Infine a questo link trovate le slide della loro presentazione:

http://www.autismo33.it/autismo_edu/14_ott_2017_non_solo_bambini/crisafulli.pdf

Angsa Umbria a Bologna per il convegno “Autismo: non solo bambini”

«Intendiamo richiamare alla società tutta il fatto che l’autismo non riguarda solo i bambini»: è partita da questo assunto, l’ANGSA di Bologna (Associazione Nazionale Genitori Soggetti Autistici), nell’organizzare, su richiesta delle famiglie, il convegno intitolato Autismo, non solo bambini, in programma per il 14 ottobre, a Bologna (Sala Borsa Auditorium Biagi, ore 10-18). Anche Angsa Umbria ha partecipato al convegno: la presidente Paola Carnevali Valentini ha infatti portato la sua esperienza con il racconto del centro diurno La Semente a Limiti di Spello, divenuta poi anche fattoria sociale e distretto rurale.
L’evento nasce dalla collaborazione dell’ANGSA Bologna con Biblio Bologna, con la Biblioteca Sala Borsa e con l’Università del capoluogo emiliano, avvalendosi del patrocinio di quest’ultima, dell’Istituto Scolastico Regionale, dall’Azienda Unità Sanitaria Locale (AUSL), del Comune di Bologna e della Regione Emilia Romagna e dal Comune di Bologna. In tal senso porteranno i propri saluti Paolo Zoffoli, presidente della Commissione Sanità Regione Emilia Romagna, Maria Caterina Manca, consigliere comunale di Bologna,oltreché responsabile della Commissione Minori Disabili dell’AUSL e Maurizio Fabbri, vicepresidente della Scuola di Psicologia e Scienze della Formazione di Bologna.
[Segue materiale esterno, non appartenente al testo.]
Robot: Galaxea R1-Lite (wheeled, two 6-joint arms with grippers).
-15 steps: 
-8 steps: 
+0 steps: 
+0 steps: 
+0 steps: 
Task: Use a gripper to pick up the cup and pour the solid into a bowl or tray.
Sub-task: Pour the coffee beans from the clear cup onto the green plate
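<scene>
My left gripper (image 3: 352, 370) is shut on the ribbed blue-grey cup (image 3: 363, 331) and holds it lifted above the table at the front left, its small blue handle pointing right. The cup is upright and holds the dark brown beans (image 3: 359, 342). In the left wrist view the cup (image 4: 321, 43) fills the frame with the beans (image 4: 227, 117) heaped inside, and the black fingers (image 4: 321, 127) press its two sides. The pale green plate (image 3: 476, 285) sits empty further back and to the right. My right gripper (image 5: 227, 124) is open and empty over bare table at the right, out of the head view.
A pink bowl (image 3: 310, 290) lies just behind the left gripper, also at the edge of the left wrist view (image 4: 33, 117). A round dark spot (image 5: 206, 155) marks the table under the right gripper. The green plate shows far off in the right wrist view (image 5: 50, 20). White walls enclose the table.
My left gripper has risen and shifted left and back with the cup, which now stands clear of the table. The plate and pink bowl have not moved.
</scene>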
Ad entrare nel dettaglio del programma è Marialba Corona, presidente dell’ANGSA di Bologna, che ha moderato i lavori insieme alla consigliera dell’Associazione Antonella Pignatari: «Di autismo – spiega Corona – non si muore, c’è chi migliora molto, chi migliora poco e chi peggiora per il sopravvenire delle temute quanto frequenti comorbilità psichiatriche e mediche. Con aderenza alla realtà e senza edulcorazioni, due medici hanno parlato della gestione di queste comorbilità (Rita Di Sarro dell’AUSL di Bologna e Andrea Carnuccio della Fondazione Marino per l’Autismo). Il tema della vita adulta è stato poi trattato a trecentosessanta gradi in ogni sua sfaccettatura, a partire dalla presentazione di uno specifico documento da parte della presidente nazionale ANGSA Benedetta De Martis, per passare all’impegno della scuola negli ultimi anni di superiori per la preparazione alla vita adulta (Graziella Roda dell’Ufficio Scolastico Regionale dell’Emilia Romagna). Si passerà quindi a parlare di inserimento lavorativo inclusivo (Francesco Crisafulli e Ingrid Irene Bonsi, educatori professionali) e protetto (Paola Carnevali, presidente dell’ANGSA Umbria e Andrea Tittarelli del Centro Diurno Fattoria Sociale La Semente) e all’educazione indispensabile per evitare la segregazione (Francesca Giovannini, educatrice professionale, Chiara Pezzana, neuropsichiatra infantile ed Elena Malaguti dell’Università di Bologna). Verranno infine illustrate le caratteristiche ottimali delle residenze per adulti con autismo (Giovanni Marino, fondatore e presidente della Fondazione Marino per l’Autismo e Federica Garavini, coordinatrice della Cooperativa Insieme per Crescere): queste ultime sono il risultato di immani sacrifici di genitori che non trovando proposte soddisfacenti nell’esistente, hanno messo tutto il loro patrimonio e tutto il loro impegno per costruire realtà abitative che favorissero al massimo la qualità di vita dei figli. Questo dev’essere dunque da stimolo alle Pubbliche Istituzioni, che devono prendere tali esempi per riprodurli e non per attendere che altri genitori riempiano il vuoto».